He enjoys 60-minute morning walks, which, he says, leave him “inspired and creative”, and he suggests further short walks at lunchtime and just before sunset to expose ourselves to natural light and maintain a healthy circadian rhythm — sleep-wake cycle — to encourage a good night’s rest.
12. Switch to side lights
Spending the day under artificial light then looking at screens all evening confuses our brain. “A bit of structure is good,” he says. Use side lights in the evening. “Your brain will see the overhead light as the sun and will reduce [the hormone] melatonin, which will put you to sleep.”

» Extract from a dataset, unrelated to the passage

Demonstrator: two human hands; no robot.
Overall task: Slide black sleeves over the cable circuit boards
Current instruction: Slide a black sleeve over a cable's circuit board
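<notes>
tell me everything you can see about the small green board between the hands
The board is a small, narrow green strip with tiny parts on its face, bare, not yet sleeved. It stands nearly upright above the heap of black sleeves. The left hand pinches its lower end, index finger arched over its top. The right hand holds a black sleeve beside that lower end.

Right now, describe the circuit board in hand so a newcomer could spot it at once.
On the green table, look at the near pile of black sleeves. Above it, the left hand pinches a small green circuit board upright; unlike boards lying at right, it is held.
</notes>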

13. Rewrite your shopping list
Astonishingly, 90 per cent of serotonin is produced in the gut, so for healthy function Power recommends making 80 per cent of your supermarket shop healthy food such as vegetables, fruits, nuts, fish, meat and eggs. “Fruits will quickly activate serotonin for a mood boost. Nuts are good,” says Power, who met his girlfriend, the clinical nutritionist Georgia Farrar, 28, through their shared passion for healthy eating, last January. He advises above all to ask yourself if the food you’re buying has “taken a lot of human interference to create” because if so, “it’s probably going to disrupt serotonin”.
14. Start ‘underthinking’
To stop obsessing over worst-case scenarios, which speeds up the heart rate and releases the stress hormone cortisol, Power advocates two or three minutes a day of what he has called “underthinking”, which is achieved through breathing exercises to improve our brain’s response to fear. Breathe in through your nose for four seconds, and out through your mouth for six seconds. “When we slow our breathing to ten-second chunks for a few minutes, we calm our nervous system. If our nervous system is calm our serotonin can build.”
15. Laugh every day
Laughter releases endorphins because it “physically utilises our body”, he says, and we should do it once a day by meeting friends, watching a funny TV show or spending more time with children, who often laugh a lot. “We laugh so much less now, predominantly because we’re not spending enough time with other humans,” says Power, who says singing to a favourite song for five minutes every morning will also release endorphins. “The more you go for it, the calmer your brain becomes.” Baths are beneficial because our body perceives hot water as potential danger, releasing endorphins in response. “You need about 15 minutes,” he says.
16. Now stretch
This is another effective endorphin releaser. If you’re a yoga fan, great. If not, try Power’s 30-second stretching routine three times a day. “Reach up tall towards the sky. Reach down towards your toes. Put your hands out in front of you and twist your spine side to side. Those three movements counter the life of sitting on a chair.”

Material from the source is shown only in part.